Exercise aim>
The required output is the exact run of lines below that opens at the line with "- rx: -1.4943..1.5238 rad" and closes at the line with "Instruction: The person".
[Opening Dataset records section]
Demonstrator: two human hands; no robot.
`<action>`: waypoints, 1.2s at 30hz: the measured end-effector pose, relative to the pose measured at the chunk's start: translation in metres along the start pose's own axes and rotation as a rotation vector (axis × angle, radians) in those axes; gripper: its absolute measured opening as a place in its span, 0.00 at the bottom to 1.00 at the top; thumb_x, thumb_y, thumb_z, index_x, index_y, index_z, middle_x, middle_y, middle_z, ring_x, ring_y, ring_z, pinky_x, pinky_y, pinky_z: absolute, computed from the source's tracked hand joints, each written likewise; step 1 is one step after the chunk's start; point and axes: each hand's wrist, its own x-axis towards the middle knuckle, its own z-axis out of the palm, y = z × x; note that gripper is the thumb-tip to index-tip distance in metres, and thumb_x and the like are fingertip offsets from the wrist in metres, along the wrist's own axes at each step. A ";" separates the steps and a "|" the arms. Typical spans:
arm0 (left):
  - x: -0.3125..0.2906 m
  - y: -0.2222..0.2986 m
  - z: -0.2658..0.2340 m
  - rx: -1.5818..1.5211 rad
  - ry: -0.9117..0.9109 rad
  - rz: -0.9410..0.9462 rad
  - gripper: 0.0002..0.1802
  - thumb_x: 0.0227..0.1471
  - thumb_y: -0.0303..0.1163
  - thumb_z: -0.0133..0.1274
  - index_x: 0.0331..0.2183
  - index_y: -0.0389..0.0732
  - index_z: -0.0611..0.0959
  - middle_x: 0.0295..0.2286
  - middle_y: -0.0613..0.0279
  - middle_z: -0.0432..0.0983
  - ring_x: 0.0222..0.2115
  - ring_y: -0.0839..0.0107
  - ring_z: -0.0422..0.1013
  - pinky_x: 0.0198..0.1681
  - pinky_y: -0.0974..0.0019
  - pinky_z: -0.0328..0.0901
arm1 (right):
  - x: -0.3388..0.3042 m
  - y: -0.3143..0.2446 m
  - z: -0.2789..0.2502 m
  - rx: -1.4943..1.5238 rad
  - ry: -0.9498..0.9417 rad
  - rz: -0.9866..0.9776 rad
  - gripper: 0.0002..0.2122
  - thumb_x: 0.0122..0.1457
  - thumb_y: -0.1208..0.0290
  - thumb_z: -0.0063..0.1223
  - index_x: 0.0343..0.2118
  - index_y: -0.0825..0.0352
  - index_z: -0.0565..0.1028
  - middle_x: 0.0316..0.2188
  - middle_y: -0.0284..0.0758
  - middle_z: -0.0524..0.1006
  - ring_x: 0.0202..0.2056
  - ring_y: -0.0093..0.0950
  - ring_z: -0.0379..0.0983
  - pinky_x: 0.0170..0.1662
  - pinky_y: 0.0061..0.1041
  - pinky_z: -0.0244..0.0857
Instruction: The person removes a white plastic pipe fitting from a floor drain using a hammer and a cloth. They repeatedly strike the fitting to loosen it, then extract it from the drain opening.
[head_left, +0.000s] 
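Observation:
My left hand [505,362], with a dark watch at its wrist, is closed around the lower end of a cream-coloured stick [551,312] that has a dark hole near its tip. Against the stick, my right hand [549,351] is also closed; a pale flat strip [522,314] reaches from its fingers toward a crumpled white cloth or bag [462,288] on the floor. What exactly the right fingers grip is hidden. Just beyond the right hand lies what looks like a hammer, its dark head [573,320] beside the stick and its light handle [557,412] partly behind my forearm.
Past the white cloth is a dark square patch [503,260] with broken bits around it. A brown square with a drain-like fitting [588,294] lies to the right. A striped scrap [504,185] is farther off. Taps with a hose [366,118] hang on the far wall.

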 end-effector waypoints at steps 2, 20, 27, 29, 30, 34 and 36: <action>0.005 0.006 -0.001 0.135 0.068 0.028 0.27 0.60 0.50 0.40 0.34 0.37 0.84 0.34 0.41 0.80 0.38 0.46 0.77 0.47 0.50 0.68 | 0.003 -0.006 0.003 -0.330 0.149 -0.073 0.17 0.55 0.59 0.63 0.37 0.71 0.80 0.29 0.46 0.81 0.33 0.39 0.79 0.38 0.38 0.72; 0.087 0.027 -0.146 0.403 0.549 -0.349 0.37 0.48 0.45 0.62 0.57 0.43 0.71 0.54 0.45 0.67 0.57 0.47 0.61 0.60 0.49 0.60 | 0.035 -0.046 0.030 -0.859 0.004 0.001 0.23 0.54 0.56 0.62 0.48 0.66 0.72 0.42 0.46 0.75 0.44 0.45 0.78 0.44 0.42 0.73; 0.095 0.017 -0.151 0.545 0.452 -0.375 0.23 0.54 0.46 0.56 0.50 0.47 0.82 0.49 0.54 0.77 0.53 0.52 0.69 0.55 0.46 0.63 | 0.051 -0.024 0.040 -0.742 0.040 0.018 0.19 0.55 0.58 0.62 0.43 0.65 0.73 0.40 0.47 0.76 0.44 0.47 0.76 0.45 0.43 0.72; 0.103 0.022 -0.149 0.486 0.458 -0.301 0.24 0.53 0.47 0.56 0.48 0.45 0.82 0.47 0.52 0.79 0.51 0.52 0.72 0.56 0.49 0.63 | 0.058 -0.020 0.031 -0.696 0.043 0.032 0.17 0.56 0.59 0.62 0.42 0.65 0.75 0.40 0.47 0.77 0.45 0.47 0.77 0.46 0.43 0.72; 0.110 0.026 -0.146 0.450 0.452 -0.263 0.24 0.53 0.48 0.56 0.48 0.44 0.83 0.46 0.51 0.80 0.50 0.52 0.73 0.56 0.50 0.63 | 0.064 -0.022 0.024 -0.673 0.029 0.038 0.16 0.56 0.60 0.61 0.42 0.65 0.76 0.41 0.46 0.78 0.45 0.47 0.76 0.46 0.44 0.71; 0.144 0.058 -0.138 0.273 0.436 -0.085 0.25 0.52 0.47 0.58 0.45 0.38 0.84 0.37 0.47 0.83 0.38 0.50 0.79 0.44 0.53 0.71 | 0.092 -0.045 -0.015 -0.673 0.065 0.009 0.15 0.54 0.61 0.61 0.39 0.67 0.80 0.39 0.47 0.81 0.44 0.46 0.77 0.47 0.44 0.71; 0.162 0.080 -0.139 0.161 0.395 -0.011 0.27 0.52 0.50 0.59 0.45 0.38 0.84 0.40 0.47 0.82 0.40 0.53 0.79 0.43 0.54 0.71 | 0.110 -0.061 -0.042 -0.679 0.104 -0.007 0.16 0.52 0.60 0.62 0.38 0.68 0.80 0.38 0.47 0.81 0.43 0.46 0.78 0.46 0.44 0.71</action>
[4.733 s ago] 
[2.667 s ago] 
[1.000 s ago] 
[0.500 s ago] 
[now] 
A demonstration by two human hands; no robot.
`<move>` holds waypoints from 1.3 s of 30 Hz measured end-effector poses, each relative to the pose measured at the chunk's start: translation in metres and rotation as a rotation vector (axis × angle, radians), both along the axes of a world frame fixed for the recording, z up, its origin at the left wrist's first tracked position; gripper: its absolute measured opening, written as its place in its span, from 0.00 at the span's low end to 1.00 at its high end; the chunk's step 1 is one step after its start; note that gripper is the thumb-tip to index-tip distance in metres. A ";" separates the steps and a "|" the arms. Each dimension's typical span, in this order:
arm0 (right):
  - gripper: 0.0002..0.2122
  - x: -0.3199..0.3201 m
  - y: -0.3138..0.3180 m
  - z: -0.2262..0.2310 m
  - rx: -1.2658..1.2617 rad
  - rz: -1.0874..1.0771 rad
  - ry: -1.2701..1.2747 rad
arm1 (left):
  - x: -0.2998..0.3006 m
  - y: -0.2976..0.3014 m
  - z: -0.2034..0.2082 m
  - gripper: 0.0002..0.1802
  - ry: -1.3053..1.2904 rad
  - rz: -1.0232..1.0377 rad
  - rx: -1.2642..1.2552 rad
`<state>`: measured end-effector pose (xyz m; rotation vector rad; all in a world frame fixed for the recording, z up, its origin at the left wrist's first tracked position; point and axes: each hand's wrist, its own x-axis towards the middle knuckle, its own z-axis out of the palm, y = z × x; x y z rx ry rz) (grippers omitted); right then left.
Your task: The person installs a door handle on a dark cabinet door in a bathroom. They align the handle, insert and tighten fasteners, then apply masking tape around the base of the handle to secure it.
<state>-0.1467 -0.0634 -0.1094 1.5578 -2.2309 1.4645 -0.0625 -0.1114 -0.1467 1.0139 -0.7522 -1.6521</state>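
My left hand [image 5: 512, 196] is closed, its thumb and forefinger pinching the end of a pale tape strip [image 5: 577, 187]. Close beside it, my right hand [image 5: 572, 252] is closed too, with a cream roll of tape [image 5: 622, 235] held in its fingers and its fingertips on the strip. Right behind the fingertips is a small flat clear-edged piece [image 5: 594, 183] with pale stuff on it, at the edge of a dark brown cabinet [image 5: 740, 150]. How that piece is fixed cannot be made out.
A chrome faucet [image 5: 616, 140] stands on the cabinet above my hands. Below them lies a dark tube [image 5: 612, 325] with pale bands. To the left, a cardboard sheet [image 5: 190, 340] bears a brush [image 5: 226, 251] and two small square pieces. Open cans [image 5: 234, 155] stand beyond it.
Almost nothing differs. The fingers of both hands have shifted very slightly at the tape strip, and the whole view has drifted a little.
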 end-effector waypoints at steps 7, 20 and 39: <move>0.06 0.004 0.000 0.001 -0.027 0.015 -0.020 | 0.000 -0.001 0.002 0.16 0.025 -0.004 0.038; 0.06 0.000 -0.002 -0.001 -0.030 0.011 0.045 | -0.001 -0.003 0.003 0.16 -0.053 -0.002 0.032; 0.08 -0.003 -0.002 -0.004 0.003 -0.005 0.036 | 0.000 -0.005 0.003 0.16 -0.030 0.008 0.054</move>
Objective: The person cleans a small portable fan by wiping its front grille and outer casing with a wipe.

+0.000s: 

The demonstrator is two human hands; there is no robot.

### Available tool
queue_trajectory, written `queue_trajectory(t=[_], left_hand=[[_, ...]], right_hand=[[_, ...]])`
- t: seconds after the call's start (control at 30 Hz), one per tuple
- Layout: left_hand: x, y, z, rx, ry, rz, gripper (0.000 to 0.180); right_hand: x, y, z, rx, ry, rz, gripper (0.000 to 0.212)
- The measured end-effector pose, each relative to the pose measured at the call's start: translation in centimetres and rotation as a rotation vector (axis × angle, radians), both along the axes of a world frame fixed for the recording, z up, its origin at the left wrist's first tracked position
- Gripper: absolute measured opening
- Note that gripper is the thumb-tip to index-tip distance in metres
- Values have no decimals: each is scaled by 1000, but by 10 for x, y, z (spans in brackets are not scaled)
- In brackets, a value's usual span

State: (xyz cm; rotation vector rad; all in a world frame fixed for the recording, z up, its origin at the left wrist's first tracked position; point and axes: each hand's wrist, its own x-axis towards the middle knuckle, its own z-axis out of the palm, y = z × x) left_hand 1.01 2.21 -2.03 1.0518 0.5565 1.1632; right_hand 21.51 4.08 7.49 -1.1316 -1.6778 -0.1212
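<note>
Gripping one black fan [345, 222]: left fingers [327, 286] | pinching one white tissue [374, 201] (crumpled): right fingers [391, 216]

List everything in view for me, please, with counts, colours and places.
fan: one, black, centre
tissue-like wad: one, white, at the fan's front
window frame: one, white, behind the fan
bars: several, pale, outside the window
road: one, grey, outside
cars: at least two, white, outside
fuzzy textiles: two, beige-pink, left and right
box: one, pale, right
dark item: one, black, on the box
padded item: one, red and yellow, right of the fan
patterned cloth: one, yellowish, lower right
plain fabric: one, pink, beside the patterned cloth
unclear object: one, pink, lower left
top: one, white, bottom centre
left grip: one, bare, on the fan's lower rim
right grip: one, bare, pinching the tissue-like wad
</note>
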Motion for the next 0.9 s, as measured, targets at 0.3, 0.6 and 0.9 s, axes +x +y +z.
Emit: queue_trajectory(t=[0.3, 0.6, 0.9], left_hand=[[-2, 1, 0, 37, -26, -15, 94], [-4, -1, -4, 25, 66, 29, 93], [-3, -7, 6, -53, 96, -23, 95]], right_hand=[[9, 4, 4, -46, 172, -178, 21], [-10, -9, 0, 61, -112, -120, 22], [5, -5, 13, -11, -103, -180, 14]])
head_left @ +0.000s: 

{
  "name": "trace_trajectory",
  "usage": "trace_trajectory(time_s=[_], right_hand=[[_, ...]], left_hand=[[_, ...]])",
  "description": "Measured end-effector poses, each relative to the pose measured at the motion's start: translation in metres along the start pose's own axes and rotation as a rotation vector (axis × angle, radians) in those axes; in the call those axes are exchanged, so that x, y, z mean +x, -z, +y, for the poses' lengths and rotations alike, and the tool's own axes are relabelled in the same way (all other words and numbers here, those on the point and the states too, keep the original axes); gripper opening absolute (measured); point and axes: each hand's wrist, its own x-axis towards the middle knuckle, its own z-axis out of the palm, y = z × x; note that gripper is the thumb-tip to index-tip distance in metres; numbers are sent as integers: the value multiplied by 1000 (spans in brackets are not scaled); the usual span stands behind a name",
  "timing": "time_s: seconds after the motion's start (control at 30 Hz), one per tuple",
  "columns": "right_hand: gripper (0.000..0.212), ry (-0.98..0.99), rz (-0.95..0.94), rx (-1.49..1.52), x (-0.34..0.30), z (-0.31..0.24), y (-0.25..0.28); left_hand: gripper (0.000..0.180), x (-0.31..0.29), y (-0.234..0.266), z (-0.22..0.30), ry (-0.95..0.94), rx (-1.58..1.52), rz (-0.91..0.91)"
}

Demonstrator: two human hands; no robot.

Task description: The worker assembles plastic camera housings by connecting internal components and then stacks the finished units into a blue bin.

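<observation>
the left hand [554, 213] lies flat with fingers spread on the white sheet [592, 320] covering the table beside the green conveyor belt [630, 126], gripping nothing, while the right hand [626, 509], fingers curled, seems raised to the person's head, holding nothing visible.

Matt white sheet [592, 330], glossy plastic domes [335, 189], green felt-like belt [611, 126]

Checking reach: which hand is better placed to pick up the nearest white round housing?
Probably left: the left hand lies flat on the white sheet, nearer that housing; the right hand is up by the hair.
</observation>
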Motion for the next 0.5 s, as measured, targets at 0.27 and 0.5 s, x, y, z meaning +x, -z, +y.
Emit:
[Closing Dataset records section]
Answer box>
  - rx: -1.4943..1.5238 rad
  - ry: -0.9498..0.9417 rad
  - rz: -0.9866..0.9776 rad
  - gripper: 0.0002..0.2122
  - thumb_x: 0.0122..0.1457
  - thumb_y: -0.1208..0.0290
  - thumb_z: -0.0063..0.1223
  - index_x: 0.0343..0.2118
  - index_y: -0.0825..0.0352
  - index_z: -0.0565..0.1028
  - middle_x: 0.0316..0.2188
  - middle_y: -0.0284..0.0758
  - middle_z: -0.0524..0.1006
  - ring_x: 0.0202..0.2056
  - ring_y: -0.0093..0.0950
  - ring_z: -0.0379..0.0983
  - pinky_x: 0.0170..0.1662
  - pinky_y: 0.0061..0.1041
  - pinky_z: -0.0244..0.0857
Instruction: The person removes a white plastic pipe fitting from a floor drain using a hammer and a cloth. They repeatedly strike the fitting to loosen it, then extract it from the drain opening.

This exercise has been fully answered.